Works debuting at the museum include two digital animation pieces by Japanese technologists teamLab. Also on view is Untitled, No. 25 (2008), an iconic photographic image by the husband and wife team, RongRong and inri, depicting the couple with their hair braided together, literally joining them as one. Another museum debut is Ahmed Mater’s Illumination Waqf (2013), a diptych print in the form of an Islamic manuscript with decorated borders, shows X rays of two human figures, as if in conversation.

“To truly understand the contemporary, you must understand the tradition from which it emerged,” says Harding. “First Look embodies how tradition can inspire new works in the present and continue to impact contemporary life.”

Throughout First Look, visitors will experience artworks that explore the natural world and relationships between landscape and body; artworks that push the limits of material histories; artworks that showcase innovations in ink tradition; and artworks that refer to history with a contemporary vocabulary. These themes connect to threads that run throughout the museum’s collection galleries and activate the museum’s collection in compelling new ways.

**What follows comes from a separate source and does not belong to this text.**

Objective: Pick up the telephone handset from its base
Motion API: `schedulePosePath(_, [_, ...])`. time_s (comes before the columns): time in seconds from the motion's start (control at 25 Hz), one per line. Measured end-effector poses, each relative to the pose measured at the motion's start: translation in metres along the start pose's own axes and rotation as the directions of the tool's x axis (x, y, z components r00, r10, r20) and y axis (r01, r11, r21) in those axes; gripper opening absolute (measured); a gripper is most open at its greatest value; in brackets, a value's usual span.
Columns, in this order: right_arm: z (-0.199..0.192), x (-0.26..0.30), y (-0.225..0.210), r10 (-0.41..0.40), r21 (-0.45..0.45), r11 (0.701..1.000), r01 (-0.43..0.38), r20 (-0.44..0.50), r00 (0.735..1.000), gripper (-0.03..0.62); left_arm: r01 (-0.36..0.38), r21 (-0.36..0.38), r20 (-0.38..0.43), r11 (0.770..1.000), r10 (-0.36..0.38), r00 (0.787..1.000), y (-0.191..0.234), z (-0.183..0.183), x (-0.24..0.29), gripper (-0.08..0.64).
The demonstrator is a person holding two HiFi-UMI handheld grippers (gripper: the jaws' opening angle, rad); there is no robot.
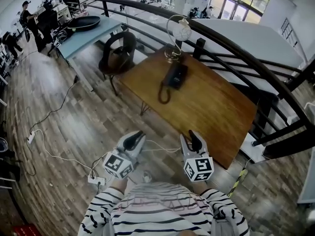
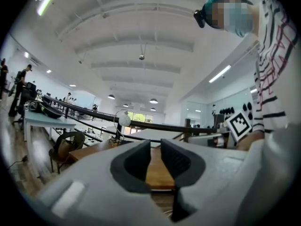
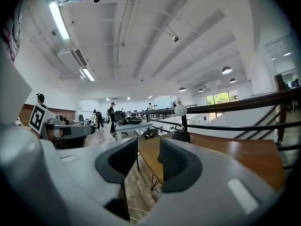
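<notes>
Handset (image 1: 172, 75) sits far ahead of my right gripper (image 1: 195, 140), jaws narrowly apart and empty, so I'd straddle its middle and lift straight.

The telephone (image 1: 175, 76) is black, the table (image 1: 216, 112) brown, the sleeves (image 1: 101, 210) black-and-white striped.

the telephone (image 1: 174, 76) is shown too small in the head view for its parts to be told apart. in the right gripper view its lower part is covered by the right gripper (image 3: 148, 147). in the left gripper view most of the table (image 2: 91, 148) is masked by the left gripper (image 2: 155, 149). the striped shirt (image 1: 162, 213) is cut off at 6 o'clock of the head view, and the figures (image 1: 24, 14) at 10 o'clock are too small to be made out.
</notes>
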State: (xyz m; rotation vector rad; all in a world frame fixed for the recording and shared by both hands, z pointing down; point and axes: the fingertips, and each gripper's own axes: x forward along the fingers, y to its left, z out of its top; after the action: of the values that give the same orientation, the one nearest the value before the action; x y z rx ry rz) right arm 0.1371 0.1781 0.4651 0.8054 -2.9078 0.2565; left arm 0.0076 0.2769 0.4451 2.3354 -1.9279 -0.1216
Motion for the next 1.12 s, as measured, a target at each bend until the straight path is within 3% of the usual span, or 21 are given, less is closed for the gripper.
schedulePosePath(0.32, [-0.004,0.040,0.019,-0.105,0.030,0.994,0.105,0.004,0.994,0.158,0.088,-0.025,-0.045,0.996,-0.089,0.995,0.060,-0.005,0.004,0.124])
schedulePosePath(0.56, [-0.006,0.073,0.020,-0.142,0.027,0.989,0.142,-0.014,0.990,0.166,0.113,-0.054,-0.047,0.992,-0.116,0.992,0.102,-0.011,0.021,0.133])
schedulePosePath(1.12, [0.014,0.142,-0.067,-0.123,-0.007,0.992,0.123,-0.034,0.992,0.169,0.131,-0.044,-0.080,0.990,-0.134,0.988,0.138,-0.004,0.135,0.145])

First Look introduces visitors to the Asian Art Museum’s expanding collection of contemporary art by some of the leading artists from Asia and America today. In First Look, you’ll see works by artists from Cambodia, China, India, Japan, Korea, Philippines, Saudi Arabia, Thailand and the United States,” says museum director Jay Xu. “Contemporary art is an integral part of the museum’s artistic vision and brand promise: awaken the past and inspire the next.”